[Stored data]
#####
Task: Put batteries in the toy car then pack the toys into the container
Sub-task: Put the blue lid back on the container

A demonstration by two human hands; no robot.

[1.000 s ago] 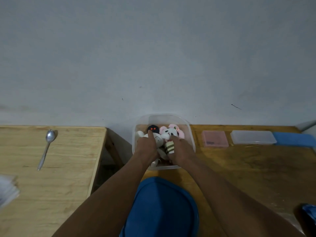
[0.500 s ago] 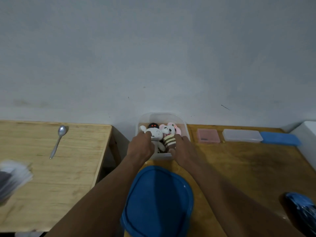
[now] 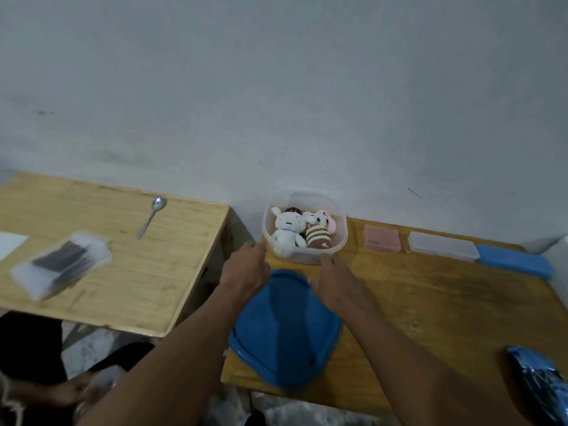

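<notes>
A clear plastic container (image 3: 339, 241) stands at the far edge of the darker wooden table, against the wall. Inside lie a white plush rabbit (image 3: 287, 230), a plush with a brown-and-cream striped body (image 3: 318, 236), a pink plush (image 3: 330, 224) and a dark toy (image 3: 292, 210) behind them. The blue lid (image 3: 285, 330) lies flat on the table in front of the container. My left hand (image 3: 244, 267) and my right hand (image 3: 333, 279) hover just in front of the container, over the lid's far edge, fingers loose and holding nothing. No toy car is visible.
A pink case (image 3: 382, 238), a clear case (image 3: 442, 245) and a blue case (image 3: 514, 261) line the wall at right. A blue foil bag (image 3: 544, 385) lies at the lower right. The lighter table on the left holds a spoon (image 3: 151, 215) and plastic-wrapped packets (image 3: 61, 264). A gap separates the tables.
Both hands have come out of the container, letting go of the plush toys, and drawn back toward me over the lid. The view has shifted, showing more of the left table.
</notes>
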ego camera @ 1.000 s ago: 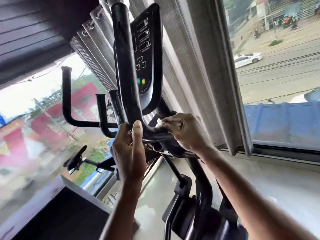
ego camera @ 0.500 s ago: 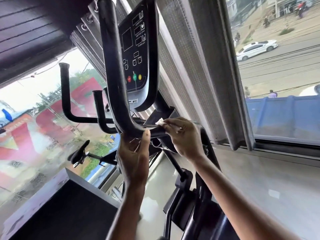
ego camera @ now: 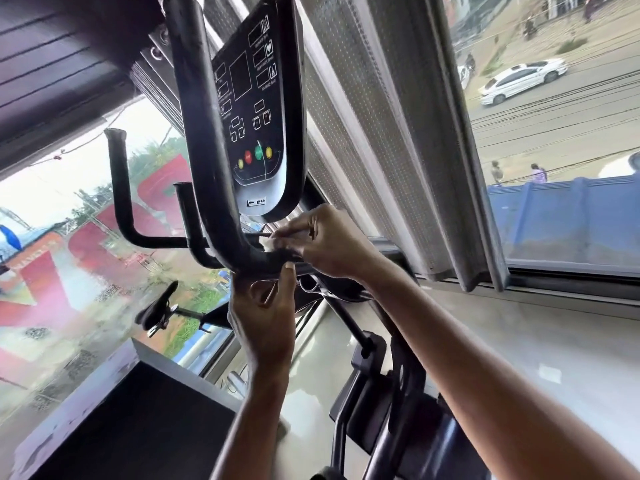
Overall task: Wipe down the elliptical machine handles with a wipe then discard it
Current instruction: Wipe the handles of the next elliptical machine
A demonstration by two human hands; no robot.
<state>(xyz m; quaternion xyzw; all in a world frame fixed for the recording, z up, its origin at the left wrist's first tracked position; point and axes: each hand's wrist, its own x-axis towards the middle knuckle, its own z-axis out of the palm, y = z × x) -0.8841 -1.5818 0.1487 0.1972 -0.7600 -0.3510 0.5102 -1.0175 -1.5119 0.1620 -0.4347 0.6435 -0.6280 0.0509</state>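
White wipe [ego camera: 268, 243] in right hand [ego camera: 329, 244], perhaps nearer the handle bend [ego camera: 242, 252] now.

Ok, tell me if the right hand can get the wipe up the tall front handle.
Probably yes: the right hand holds the wipe at the bend of the handle, and the bar above shows nothing across it.

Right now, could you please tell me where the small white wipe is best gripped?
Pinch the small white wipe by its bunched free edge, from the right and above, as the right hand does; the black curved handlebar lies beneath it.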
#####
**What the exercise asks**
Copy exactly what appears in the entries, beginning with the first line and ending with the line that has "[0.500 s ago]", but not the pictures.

**Result below**
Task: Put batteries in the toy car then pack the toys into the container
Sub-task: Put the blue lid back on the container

A demonstration by two human hands; no robot.

[1.000 s ago] 
[0.500 s ago] 

Nothing remains to be added to this answer.